Pour la Galerie Saint-Séverin, l’artiste revisite les notions d’extinction. Dans une esthétique crépusculaire, générée par un néon sphérique étrangement solaire, elle rassemble et entasse des artefacts, masses avachies qui suggèrent des êtres non identifiables, membres déformés de corps humains ou d’animaux, non sans évoquer l’idée de gisants. L’impression d’enfermement est renforcée par le recouvrement des parois de la vitrine de feutre symbolisant protection assourdissante et ensevelissement.
L’installation « Excavations of the Future » nous confronte aux éléments morts, abandonnés qui jalonnent et jonchent certains lieux, que ce soient des pièces réelles ou des zones mentales. Cet encombrement ne nous invite-t-il pas à déblayer afin que surgisse peut-être, alors, un regard, un espace pour ce qui est à la marge, mis sous le boisseau ?
** Biographie
Née en 1977 en Pologne, Angelika Markul vit à Paris. Diplômée de l’École nationale supérieure des Beaux-Arts de Paris, elle a notamment fréquenté l’atelier de Christian Boltanski.
Récipiendaire du prix SAM ART en 2012, elle a présenté une exposition remarquée au Palais de Tokyo. En 2016, elle a été lauréate du prix Coal qui récompense un artiste pour son travail associant art et environnement. L’an dernier, le centre d’art de Vassivière lui a consacré une rétrospective intitulée « Formule du temps ».
Sa carrière s’est déployée largement à l’international du fait même de ses recherches menées dans des horizons lointains. Elle est représentée par la galerie Albarrán Bourdais à Madrid et la Leto Gallery à Varsovie.

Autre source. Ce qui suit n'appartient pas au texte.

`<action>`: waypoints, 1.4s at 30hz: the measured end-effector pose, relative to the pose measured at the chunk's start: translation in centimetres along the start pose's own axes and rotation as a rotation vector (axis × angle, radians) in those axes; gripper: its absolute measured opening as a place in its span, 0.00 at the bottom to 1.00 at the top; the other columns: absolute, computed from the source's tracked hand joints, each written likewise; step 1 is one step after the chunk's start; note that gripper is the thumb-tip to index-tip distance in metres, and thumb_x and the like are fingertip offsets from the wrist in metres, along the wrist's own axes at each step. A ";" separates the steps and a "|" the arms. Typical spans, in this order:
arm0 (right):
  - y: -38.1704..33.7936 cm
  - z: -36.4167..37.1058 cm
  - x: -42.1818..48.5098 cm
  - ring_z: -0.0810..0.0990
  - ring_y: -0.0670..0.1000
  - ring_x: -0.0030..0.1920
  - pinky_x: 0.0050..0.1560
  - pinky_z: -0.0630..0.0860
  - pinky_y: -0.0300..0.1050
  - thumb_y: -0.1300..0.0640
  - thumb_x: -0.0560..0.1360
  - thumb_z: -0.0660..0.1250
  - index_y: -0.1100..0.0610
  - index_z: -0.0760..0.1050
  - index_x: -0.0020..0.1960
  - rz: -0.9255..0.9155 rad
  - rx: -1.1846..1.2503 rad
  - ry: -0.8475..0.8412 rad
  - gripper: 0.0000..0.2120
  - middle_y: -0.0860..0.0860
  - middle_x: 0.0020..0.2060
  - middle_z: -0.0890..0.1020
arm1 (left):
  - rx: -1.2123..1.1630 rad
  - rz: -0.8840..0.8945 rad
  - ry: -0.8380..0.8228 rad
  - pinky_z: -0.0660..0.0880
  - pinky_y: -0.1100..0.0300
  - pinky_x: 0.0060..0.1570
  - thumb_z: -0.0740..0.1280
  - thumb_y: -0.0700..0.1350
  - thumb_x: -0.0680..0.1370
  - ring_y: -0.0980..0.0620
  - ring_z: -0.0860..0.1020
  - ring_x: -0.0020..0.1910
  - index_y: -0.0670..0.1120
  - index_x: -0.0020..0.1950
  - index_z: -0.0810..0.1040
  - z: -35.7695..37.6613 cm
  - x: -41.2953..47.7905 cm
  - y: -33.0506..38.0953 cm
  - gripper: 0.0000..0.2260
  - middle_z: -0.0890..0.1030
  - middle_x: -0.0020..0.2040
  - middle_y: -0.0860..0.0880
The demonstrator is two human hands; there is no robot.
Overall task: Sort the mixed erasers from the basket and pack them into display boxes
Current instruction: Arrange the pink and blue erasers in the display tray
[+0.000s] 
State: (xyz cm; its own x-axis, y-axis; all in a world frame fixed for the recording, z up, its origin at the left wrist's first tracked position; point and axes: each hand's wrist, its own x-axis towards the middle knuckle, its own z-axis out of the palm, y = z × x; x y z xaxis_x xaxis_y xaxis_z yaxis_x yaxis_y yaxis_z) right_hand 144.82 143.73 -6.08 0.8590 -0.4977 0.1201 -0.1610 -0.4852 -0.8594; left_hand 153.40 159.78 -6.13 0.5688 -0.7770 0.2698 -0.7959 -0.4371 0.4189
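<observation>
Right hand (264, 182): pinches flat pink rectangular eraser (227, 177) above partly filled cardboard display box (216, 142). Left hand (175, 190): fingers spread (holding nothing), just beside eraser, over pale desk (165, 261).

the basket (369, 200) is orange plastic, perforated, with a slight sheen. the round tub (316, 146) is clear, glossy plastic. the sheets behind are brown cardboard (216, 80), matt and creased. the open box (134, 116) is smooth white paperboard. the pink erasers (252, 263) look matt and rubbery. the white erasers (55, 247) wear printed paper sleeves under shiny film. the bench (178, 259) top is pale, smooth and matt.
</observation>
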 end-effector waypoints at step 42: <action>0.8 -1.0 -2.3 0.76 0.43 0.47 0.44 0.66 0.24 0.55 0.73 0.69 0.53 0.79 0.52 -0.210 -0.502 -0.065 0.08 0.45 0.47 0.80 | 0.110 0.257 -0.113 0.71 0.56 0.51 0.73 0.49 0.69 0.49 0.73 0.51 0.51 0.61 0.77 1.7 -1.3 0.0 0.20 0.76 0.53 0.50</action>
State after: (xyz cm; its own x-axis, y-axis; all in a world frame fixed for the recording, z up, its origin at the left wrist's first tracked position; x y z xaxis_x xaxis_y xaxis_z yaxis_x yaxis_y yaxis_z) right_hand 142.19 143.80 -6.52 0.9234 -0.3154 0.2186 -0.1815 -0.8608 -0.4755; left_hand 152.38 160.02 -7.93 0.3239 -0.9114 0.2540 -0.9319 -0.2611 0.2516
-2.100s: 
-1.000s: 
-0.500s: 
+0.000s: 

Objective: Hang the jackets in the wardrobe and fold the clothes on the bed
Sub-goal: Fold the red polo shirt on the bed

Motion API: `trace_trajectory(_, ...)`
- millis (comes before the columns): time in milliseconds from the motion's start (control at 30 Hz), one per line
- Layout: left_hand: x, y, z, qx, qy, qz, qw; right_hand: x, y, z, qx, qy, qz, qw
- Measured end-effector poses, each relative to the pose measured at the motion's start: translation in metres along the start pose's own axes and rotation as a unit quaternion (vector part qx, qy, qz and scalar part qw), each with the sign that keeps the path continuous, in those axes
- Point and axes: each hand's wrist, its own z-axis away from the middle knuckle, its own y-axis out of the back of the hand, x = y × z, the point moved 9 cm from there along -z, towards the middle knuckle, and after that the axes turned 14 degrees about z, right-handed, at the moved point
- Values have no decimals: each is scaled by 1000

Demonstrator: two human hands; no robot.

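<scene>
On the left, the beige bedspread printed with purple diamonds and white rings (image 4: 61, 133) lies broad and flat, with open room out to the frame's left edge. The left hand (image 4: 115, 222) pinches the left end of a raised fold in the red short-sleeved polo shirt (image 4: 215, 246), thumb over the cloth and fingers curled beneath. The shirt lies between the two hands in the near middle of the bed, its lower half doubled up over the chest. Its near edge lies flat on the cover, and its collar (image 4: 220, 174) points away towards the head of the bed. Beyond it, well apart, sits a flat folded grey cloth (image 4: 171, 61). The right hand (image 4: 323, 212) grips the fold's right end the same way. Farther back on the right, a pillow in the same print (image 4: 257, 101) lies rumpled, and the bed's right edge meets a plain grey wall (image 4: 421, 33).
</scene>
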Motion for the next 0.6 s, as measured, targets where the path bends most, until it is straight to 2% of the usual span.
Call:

L’activité artistique d’Angelika Markul s’inscrit principalement autour de deux registres qui se complètent et se superposent parfois : les installations et les films. L’artiste réalise des paysages étranges aux formes et aux matières peu reconnaissables, dont les éléments sculpturaux jouent sur l’ambiguïté des matériaux entre bronze et cire. Elle produit par ailleurs des vidéos qu’elle a tournées dans des lieux parfois extrêmes (au Japon, en Amérique du Sud, au Texas, en Ukraine, etc.). La nature de ce travail génère en général de longs processus – voire des enquêtes auprès de chercheurs – précédant la réalisation des œuvres où s’entremêlent le plus souvent un aspect fictionnel et des références scientifiques.
Angelika Markul constitue des archives à partir desquelles elle soulève des questions prégnantes à la frontière entre art et science, fiction et documentaire.